While investors in CLECs have lost billions of dollars, the competitive carriers that survive are fighting hard for the business of companies such as Anderson Columbia. In addition to saving the construction contractor money, ITC DeltaCom offers personalized customer service that Resler says he doubts would be available from most larger carriers. "My requests get handled real well," he says. "They call back relatively quickly."

Taking different paths

Telecom observers have seen dozens of small and midsize CLECs emerge from bankruptcy in the past year, and even more came back in the previous year. Some survivors are gobbling up smaller competitors, some are cutting back on services or markets, some are offering new services and still others are just trying to turn a profit. The good news for telecom buyers is that these formerly bankrupt CLECs are focused on competing with their larger cousins and with incumbent carriers, sometimes by lowering prices and sometimes by trying to offer bundled services or better customer service.

"It's good for customers right now," says Nancy Kaplan, vice president of telecom strategy consultant Adventis. "CLECs are going after customers with lower prices."
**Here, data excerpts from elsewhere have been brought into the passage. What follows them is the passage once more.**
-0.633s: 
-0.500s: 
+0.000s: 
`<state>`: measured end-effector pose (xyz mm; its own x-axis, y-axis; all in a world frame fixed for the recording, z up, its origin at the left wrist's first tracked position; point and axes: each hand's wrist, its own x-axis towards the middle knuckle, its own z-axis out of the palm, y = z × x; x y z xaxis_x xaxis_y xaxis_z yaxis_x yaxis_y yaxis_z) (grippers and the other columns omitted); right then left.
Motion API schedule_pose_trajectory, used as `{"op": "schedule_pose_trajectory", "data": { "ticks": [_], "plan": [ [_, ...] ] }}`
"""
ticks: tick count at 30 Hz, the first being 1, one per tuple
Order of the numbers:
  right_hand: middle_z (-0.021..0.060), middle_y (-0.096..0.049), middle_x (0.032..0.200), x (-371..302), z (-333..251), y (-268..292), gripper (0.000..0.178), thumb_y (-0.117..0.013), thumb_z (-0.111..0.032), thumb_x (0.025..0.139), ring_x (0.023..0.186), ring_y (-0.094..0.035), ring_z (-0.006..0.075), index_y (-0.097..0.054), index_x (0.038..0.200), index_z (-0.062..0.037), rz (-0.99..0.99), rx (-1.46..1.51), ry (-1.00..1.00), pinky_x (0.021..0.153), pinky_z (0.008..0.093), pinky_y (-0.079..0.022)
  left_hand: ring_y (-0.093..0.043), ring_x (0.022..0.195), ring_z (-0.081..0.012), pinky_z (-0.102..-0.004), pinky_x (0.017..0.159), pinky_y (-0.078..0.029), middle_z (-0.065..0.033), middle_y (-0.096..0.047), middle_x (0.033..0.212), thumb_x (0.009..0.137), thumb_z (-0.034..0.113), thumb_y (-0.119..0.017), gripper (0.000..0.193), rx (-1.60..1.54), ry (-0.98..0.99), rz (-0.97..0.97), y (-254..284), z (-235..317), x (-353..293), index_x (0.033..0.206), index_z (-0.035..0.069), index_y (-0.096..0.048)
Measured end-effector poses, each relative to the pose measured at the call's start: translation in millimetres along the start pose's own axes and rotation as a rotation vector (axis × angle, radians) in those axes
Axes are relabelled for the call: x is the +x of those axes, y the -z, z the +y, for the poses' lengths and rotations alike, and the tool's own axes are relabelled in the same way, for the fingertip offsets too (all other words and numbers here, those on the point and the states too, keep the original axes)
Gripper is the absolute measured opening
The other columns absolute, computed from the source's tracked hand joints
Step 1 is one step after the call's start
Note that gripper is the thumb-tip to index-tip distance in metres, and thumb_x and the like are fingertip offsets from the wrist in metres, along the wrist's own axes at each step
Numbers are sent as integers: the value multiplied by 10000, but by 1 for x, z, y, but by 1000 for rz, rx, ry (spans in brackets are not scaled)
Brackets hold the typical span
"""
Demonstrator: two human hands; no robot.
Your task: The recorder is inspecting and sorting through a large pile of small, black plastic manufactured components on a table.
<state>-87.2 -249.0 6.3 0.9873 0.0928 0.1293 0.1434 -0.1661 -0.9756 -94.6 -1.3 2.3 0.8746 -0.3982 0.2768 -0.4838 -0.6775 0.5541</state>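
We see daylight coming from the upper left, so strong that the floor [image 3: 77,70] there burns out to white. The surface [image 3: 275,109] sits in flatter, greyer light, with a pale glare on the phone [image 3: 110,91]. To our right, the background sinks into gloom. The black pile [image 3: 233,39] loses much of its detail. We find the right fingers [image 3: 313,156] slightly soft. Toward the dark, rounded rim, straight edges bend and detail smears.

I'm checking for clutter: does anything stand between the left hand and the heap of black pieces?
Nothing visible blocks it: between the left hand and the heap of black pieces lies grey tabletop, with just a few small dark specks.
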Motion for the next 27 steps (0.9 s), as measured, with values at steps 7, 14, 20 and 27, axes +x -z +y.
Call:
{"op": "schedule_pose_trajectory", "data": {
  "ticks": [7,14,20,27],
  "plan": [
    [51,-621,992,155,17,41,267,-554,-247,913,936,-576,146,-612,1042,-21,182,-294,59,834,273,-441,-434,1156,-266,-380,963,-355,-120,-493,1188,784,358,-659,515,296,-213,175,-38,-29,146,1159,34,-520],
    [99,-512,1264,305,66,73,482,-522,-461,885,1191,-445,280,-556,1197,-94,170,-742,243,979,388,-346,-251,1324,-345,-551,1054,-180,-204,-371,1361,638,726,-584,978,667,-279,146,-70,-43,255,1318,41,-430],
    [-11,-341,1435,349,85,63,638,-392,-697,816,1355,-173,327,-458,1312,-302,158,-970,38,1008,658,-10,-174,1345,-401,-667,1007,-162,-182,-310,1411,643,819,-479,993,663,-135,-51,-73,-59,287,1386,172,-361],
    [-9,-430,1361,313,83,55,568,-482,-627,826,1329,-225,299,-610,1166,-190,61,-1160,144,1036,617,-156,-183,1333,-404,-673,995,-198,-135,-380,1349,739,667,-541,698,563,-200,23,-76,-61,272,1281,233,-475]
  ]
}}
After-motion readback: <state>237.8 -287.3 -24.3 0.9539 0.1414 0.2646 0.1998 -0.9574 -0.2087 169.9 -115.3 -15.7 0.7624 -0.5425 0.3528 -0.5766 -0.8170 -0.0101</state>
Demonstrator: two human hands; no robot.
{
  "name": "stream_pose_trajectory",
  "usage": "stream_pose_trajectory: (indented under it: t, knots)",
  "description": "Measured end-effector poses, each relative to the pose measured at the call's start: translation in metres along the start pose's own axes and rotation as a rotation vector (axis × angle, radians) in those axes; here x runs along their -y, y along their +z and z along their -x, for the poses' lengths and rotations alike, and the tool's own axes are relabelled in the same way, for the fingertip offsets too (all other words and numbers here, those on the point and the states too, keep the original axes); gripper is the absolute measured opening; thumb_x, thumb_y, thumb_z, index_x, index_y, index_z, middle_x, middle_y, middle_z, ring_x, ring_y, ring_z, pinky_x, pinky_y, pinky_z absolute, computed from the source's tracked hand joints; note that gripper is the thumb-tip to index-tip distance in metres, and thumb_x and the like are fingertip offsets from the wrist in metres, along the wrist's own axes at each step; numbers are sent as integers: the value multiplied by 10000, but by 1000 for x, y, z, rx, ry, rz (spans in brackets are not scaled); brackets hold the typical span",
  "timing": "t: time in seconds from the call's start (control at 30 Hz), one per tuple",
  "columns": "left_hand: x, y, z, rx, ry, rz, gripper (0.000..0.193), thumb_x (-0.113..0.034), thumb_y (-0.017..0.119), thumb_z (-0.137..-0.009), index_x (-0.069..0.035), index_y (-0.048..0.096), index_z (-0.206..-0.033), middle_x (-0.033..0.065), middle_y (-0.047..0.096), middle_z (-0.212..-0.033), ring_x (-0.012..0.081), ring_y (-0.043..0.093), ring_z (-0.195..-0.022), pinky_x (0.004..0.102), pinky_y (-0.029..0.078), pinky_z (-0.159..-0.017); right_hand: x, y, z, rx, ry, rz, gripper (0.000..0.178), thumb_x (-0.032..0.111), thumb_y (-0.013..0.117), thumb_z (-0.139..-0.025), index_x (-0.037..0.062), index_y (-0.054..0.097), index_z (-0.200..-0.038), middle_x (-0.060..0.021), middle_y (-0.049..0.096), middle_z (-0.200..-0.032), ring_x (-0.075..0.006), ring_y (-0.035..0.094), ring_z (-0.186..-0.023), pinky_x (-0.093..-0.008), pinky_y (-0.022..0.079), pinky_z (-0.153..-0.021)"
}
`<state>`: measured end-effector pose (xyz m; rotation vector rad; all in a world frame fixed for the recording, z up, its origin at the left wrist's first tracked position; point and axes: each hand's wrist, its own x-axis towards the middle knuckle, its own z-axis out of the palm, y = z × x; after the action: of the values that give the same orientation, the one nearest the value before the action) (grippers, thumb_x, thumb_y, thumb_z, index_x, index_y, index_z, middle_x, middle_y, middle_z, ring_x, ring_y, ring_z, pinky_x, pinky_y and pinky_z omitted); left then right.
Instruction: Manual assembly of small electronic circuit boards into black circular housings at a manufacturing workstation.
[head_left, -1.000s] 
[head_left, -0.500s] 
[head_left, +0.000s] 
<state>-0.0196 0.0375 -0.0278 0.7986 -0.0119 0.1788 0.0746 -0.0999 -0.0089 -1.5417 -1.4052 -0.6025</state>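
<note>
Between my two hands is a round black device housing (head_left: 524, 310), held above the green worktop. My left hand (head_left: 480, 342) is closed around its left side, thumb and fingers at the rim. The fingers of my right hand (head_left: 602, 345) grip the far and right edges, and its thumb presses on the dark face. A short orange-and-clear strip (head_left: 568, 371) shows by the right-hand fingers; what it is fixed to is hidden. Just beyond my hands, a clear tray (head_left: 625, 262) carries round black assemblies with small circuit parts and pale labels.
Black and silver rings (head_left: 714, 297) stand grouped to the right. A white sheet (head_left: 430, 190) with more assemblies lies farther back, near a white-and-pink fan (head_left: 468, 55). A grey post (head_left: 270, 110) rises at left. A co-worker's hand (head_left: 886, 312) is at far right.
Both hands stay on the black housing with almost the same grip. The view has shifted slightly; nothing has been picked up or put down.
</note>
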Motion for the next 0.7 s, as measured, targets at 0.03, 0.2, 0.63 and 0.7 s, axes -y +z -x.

Price competition, however, might not be a winning game for many smaller CLECs, when large CLECs and the RBOCs have economies of scale on their side, Kaplan says. "If all you're going to do is play on price, that's a difficult sell," she says. "Some of these companies will emerge very strongly, some of them will be bought by other carriers, and some of them aren't going to make it."

While customers should pay attention to CLECs' financial reports, service won't get turned off overnight if a carrier doesn't succeed in the long term, Kaplan says. Worst case, a customer would have to eventually negotiate another telecom contract if a CLEC doesn't survive, she adds.

Often CLECs emerging from bankruptcy don't offer business plans that are radically different than they offered before. In the case of AboveNet, a fiber-based telecom carrier, bankruptcy meant cutting loose three data centers and getting rid of "fiber bank contracts," where customers bought contracts based on estimated future needs.

While those contracts were "spectacular from a revenue point of view, they were a disaster from a planning point of view," says AboveNet President and CEO William LaPerch, who joined the company in January, three months after it emerged from bankruptcy.